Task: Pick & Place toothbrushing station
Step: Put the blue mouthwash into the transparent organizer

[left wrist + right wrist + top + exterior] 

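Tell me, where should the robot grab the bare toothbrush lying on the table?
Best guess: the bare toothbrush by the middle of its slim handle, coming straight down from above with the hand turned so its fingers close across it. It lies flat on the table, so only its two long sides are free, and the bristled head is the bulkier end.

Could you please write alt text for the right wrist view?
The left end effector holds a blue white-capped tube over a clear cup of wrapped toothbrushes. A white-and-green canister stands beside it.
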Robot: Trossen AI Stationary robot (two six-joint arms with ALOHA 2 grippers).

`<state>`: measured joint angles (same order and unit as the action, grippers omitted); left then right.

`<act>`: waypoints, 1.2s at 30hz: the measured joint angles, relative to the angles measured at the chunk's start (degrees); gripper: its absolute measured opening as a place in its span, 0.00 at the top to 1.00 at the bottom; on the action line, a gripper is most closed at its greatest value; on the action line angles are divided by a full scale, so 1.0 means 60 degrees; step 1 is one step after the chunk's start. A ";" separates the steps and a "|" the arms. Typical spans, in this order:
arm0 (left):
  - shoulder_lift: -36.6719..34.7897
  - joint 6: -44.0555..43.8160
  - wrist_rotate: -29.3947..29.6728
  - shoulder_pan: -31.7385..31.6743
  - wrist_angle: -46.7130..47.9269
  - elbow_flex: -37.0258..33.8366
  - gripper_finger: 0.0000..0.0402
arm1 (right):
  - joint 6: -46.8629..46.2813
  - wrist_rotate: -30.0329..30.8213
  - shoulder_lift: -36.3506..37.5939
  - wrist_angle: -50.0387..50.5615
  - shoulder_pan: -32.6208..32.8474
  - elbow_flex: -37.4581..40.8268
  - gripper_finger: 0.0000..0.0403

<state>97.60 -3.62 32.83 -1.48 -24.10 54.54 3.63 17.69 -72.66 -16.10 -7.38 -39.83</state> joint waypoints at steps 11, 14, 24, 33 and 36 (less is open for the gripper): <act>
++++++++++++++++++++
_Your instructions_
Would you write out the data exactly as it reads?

_Response_
Task: Pick & Place toothbrushing station
Step: Put the blue mouthwash into the transparent organizer

[left wrist + right wrist + top + exterior] 

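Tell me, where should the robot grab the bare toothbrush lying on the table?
Best guess: the bare toothbrush by the middle of its slim handle, coming straight down from above with the hand turned so its fingers close across it. It lies flat on the table, so only its two long sides are free, and the bristled head is the bulkier end.

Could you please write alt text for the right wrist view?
The left end effector holds a blue white-capped tube over a clear cup of wrapped toothbrushes. A white-and-green canister stands beside it.
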Robot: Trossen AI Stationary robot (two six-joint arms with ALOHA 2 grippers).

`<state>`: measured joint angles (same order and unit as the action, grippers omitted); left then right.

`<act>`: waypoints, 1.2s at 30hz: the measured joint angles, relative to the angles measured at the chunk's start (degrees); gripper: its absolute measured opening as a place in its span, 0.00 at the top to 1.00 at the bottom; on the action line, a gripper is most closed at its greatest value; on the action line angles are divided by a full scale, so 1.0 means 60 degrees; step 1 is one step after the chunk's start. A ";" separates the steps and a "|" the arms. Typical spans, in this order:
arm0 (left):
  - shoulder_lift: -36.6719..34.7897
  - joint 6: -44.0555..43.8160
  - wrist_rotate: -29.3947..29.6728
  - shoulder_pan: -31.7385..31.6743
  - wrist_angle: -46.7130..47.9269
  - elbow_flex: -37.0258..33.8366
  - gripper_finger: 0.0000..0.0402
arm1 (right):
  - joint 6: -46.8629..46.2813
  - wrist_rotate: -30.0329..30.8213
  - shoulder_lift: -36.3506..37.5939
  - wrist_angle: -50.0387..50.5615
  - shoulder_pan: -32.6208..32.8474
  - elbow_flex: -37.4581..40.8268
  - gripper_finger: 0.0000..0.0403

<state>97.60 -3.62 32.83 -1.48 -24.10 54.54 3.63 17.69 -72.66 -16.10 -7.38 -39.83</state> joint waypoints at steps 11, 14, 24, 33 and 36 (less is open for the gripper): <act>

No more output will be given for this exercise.